__Task__
With pictures left out, output word for word the lines from the one containing "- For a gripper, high" through the end of the material below.

__Data segment__
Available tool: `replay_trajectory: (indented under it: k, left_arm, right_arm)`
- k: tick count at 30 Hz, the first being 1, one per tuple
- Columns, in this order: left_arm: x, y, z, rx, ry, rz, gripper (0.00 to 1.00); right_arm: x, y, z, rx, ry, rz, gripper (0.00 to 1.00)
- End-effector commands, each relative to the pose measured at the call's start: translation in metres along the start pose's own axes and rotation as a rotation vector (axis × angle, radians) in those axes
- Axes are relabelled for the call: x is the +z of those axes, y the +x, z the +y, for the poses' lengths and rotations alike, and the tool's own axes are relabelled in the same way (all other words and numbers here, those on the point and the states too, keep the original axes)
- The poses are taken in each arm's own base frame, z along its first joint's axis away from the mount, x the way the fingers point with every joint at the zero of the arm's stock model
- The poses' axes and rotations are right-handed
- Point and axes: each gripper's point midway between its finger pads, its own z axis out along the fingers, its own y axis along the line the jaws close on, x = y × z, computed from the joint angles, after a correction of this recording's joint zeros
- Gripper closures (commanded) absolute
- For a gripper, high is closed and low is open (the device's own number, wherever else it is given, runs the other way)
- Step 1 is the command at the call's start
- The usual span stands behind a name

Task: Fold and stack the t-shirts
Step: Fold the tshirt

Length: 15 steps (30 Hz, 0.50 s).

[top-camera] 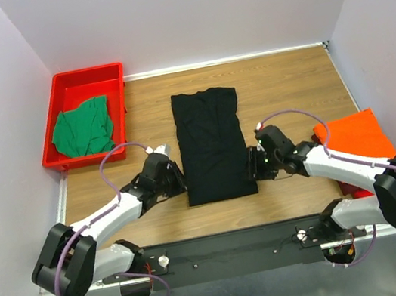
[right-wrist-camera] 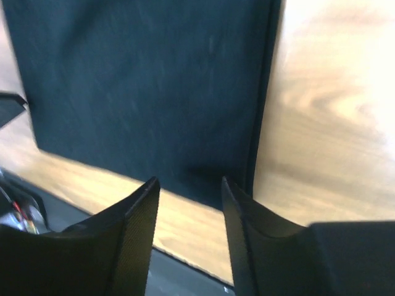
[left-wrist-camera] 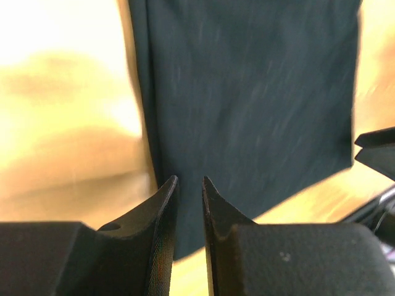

__Reply__
- For a gripper, high is closed and low is open (the device's own number, wherever else it is given, runs the other way)
- Step 1 is the command at the call's start
- The usual span stands behind a name

Task: Fold and stack the t-shirts
Step: Fold the tshirt

Length: 15 steps (30 Hz, 0.50 s).

[top-camera] 
[right-wrist-camera] 
[left-wrist-camera] 

Work on this exercise is finished.